Gabon : le silence d’Ali Bongo face à la pandémie du Coronavirus qui touche son pays

Gabon Gabonmediatime Ali Bongo
Ali Bongo Ondimba lors de son adresse à la Nation, le 31 décembre 2019 © Capture GMT.

C’est un énième constat inquiétant et inquisiteur de la gestion du Gabon par son chef d’Etat, dont l’implication pour certains Gabonais n’est plus effective en raison de son absence doublée d’un silence répété sur les questions hautement importantes du pays. Une situation devenue anormalement normale au Gabon, tant cet état de fait s’est installé avec fatalisme dans la conscience sociale des Gabonais, qui constatent impuissants le silence d’Ali Bongo Ondimba alors que son pays et ses « très chers compatriotes » sont touchés et menacés par la pandémie du Coronavirus Covid-19. 


Où est Ali Bongo Ondimba, président de la République, chef de l’Etat, chef suprême des armées et clé de voûte des institutions ? Voilà 48h que le Gabon, son pays est touché par cette pandémie qui décime des populations de par le monde. Depuis le jeudi 12 mars 2020, le Gabon a enregistré son premier cas testé positif au Coronavirus Covid-19 en la personne d’un Gabonais de 27 résidant au Gabon, mais en provenance de Bordeaux en France. D’emblée le gouvernement, par l’entremise de son Premier ministre Julien Nkoghe Bekale et par le canal du ministre porte-parole du gouvernement Edgard Anicet Mboumbou Miyakou, a pris un certaine nombre de mesures, les unes aussi rigides que les autres. Des mesures qui laissent penser par leur caractère rigoriste que le Gabon fait face à une pandémie d’une particulière gravité, même si pour le moment un cas seulement a été déclaré. 

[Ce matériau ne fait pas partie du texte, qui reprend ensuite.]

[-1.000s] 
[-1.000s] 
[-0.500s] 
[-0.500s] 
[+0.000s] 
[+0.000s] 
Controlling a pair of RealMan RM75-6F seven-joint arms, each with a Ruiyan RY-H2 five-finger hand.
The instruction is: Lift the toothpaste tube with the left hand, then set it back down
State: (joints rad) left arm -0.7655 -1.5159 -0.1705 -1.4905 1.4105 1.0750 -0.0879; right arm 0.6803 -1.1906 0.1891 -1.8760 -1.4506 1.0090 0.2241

Dans tout ce capharnaüm, alors que les personnalités concernées tels que le Premier ministre Julien Nkoghe Bekale, le ministre de l‘Intérieur Noël Lambert Matha, celui de la Santé Max Limoukou et de la Communication Edgard Anicet Mboumbou Miyakou sont en croisade contre cette pandémie, Ali Bongo Ondimba comme d’ordinaire, a organisé son invisibilité. Tout se passe comme s’il y avait une volonté chez lui de ne pas faire des apparitions publiques. Il se contente, lui et l’équipe gouvernementale, à faire des apparitions parcellaires. 

Alors que ses homologues chefs d’Etat, face à cette pandémie ont pris la parole pour rassurer leurs concitoyens sur les mesures prises par leur gouvernement pour combattre et bouter hors des frontières ce virus, à l’instar d’Emmanuel Macron en France ou de Paul Kagame au Rwanda, Ali Bongo a fait le choix de se vautrer conscient dans un silence qui ne rassure guère, dans un silence qui alimente tous types de rumeurs, dans un silence qui finalement, donne du grain à moudre à l’opposition de maintenir en vie, le sempiternel débat relatif à la vacance de pouvoir. Un débat auquel le Chef de l’Etat aurait pu mettre un terme depuis son retour le 23 mars 2019 au Gabon.   

Le 7 janvier 2019, alors que le Gabon avait failli sombrer dans l’abîme par la tentative de coup d’Etat perpétré par le lieutenant de la garde républicaine Kelly Ondo et ses hommes, installant le pays dans la peur et la psychose au regard des multiples informations fondées ou infondées qui circulaient, Ali Bongo Ondimba pourtant bien portant aux dires de la communication gouvernementale avait fait le choix, incompris, de ne pas parler au peuple qu’il gouverne. L’abandonnant, seul et épouvanté, sans directive et sans message solennel le rassurant de ce que le Gabon ne connaîtra plus ce type d’événements qui portent atteinte à sa sûreté et par ricochet, à la continuité de l’Etat.  

Faire et avancer sans son chef de l’Etat, trop souvent absent, plus souvent silencieux, les Gabonais s’y sont dangereusement habitués. Dans la conscience sociale, le visage d’Ali Bongo Ondimba n’est pas celui qu’on attend devant les écrans de télévision. Cette situation est telle que ses sorties ou apparitions en photos sont devenues des faits qu’on décortique tels des événements d’une rare effectivité. Pourtant, les Gabonais ont besoin d’être rassurés par leur chef en ces temps de troubles et de panique généralisée.